Antonio Morales Marín
MURCIA, 5 de marzo de 2014
Adiós a un hombre de teatro
CÉSAR OLIVA
No ha sido una de esas desagradables sorpresas de quienes se nos van de manera trágica o inesperada. Antonio Morales lo ha hecho poco a poco, con calma, con estilo. Un mutis de actor, que tarda lo que tiene que tardar en recoger su capa para erguirse, alzar la cabeza y salir airoso por el foro. La enfermedad lo acorraló en los últimos meses, pero él había iniciado el camino hacia la barca de Caronte desde hace tiempo. Como hoy mismo me decía su hermano Emilio, en el momento en el que sus grandes amigos de la profesión empezaron a desaparecer. Su vida eran sus clases, sus tertulias y sus amigos. No había más. Bueno, sí. Su hermano José Luis, que se fue demasiado pronto. Allí empezó la gran orfandad de Antonio.
Antonio daba sus clases a horas decentes, como él decía, nada de madrugones. Durante una etapa dirigió la Escuela Superior de Arte Dramático, que la transformó de ser una escuela provinciana en otra nacional, con estupendas instalaciones a la sombra del Palacio Episcopal. No era gestor pero aprendió a serlo. Las tertulias eran para las tardes, normalmente con alumnos a los que encantaba con historias de actores y actrices. Y por las noches, cuando la mayoría atiende a esa cosa llamada televisión, él llamaba a sus amigos. Martín Recuerda, Rodríguez Méndez, grandes dramaturgos los dos, el siempre galán Carlos Ballesteros, la ilustre Carmen Bernardos&hellip Conforme se fueron yendo, la vida para Antonio empezó a no tener el sentido de antaño.
Aunque él quiso ser siempre un innovador (hacía teatro en una galería de arte o en un pasillo con tanto primor o más que en un gran teatro), y en cierto sentido lo fue, Antonio era un romántico del teatro. Le gustaba la profesión por la parte más teatral, porque la otra, la de las intrigas, los correveidiles y cosas así, lo deprimía. De ahí que nunca se planteó eso de «irse a Madrid». Irse a Madrid de temporada, para colaborar con su amigo Alberto González Vergel, hacer una cosilla con la Bernardos&hellip, pero para vivir, Murcia. Por eso ha sido un pionero de la ESAD, a la que ha visto transformarse, junto a Juan Ignacio de Ibarra, su maestro en la docencia.
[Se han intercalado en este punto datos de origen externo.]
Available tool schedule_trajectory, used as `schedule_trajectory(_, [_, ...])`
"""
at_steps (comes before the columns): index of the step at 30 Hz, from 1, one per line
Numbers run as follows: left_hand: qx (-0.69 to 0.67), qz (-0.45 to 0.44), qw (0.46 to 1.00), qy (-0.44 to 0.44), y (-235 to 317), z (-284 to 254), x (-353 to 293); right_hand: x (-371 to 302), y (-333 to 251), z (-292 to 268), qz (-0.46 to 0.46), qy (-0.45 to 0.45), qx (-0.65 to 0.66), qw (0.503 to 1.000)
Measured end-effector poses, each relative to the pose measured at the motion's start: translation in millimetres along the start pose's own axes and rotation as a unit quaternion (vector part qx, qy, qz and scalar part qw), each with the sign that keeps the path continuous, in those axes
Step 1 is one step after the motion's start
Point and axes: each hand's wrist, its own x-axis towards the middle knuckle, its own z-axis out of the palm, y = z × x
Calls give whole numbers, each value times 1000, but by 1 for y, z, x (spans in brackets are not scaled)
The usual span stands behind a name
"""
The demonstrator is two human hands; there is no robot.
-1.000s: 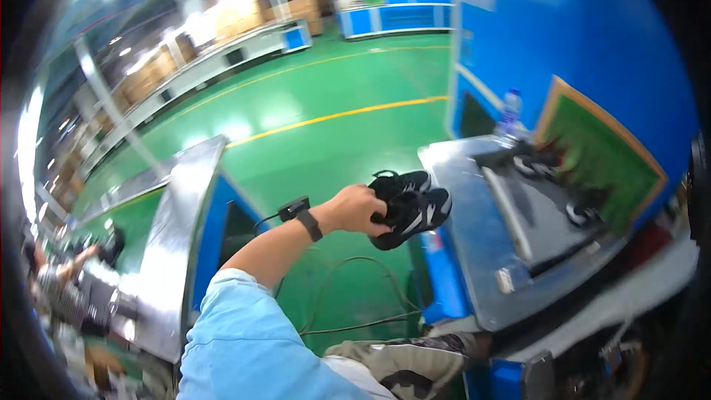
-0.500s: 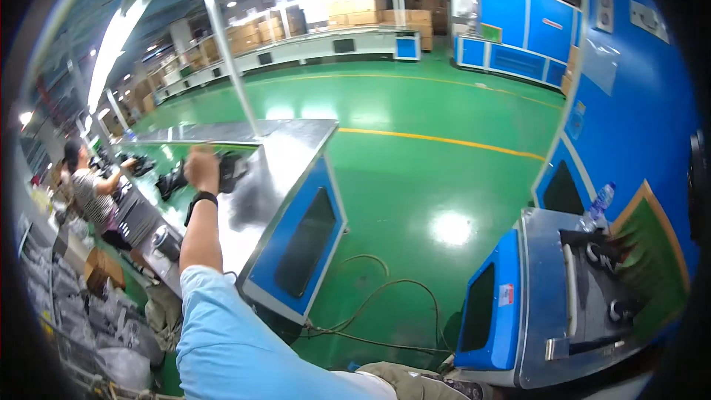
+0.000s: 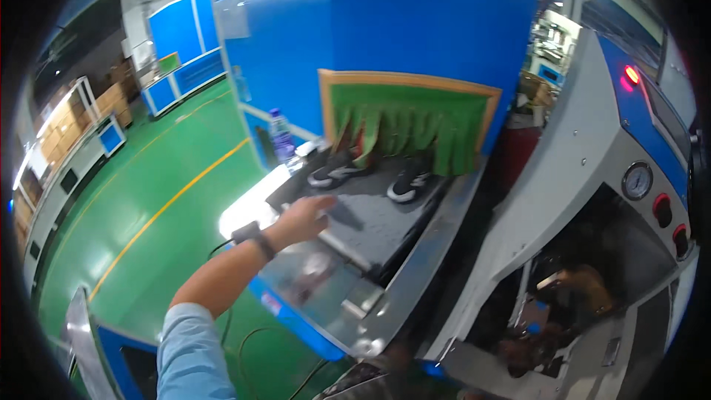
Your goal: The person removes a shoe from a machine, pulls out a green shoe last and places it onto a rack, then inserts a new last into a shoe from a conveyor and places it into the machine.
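Note:
My left hand point(image 3: 302, 220) reaches over the near part of a grey conveyor belt point(image 3: 363, 222), a dark band on its wrist. Its fingers stretch forward and apart, slightly blurred, with nothing held in them. Just beyond the fingers, a black shoe point(image 3: 335, 171) with a white sole sits on the belt. To its right stands a similar black shoe point(image 3: 409, 184). Both are close to the green strip curtain point(image 3: 415, 130) of a wood-framed opening, apart from my hand. My right hand is out of sight.
A plastic bottle point(image 3: 281, 137) stands at the belt's left edge. Behind it rises a blue machine housing point(image 3: 429, 15). On the right is a grey machine point(image 3: 548, 170) with a pressure gauge point(image 3: 637, 180) and red knobs. A hose point(image 3: 259, 332) lies on the green floor.
The view has swung right, from the steel table to the conveyor. My left hand, earlier closed beside black shoes over that table, now extends over the belt with its fingers apart.

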Motion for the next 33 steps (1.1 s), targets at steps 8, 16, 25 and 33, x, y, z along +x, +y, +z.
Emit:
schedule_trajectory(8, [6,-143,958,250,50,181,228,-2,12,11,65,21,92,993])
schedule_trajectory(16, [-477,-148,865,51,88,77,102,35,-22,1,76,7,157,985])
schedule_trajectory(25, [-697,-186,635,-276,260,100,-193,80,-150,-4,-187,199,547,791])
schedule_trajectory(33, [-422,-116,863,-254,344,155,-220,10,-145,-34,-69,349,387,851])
Pero Antonio no solo era un profesor de teatro. Ha sido investigador, publicando algunos artículos determinantes, como 'Teatro Español 1962-1981: de teatro oficial a teatro municipal', en el II tomo de Historia de los teatros nacionales (1995). Ha sido autor; todavía recuerdo su obra, Fuego de campamento, estrenada en el Festival de San Javier en 1981. Ha sido actor, aunque él siempre prefirió la dirección escénica, no ha hecho ascos a papeles como el Fraile de La mandrágora, de Maquiavelo, estrenada en la Plaza de España de Lorca en 1978. Ha sido director, y como muestra baste el botón de su último montaje: un texto de Fulgencio Martínez Lax sobre Larra, estrenado en la Sala Arniches de Alicante, en 2009. Pero, ante todo, Antonio ha sido un hombre del renacimiento, cuyo único problema fue vivir en esta época, en la que la tecnología, la informática y las tres dimensiones intentan ocultar la única verdad que tiene el teatro: que es un hecho vivo.
En este final de invierno que no termina de irse, se nos ha ido uno de los personajes más significativos de la escena murciana. Adiós, amigo.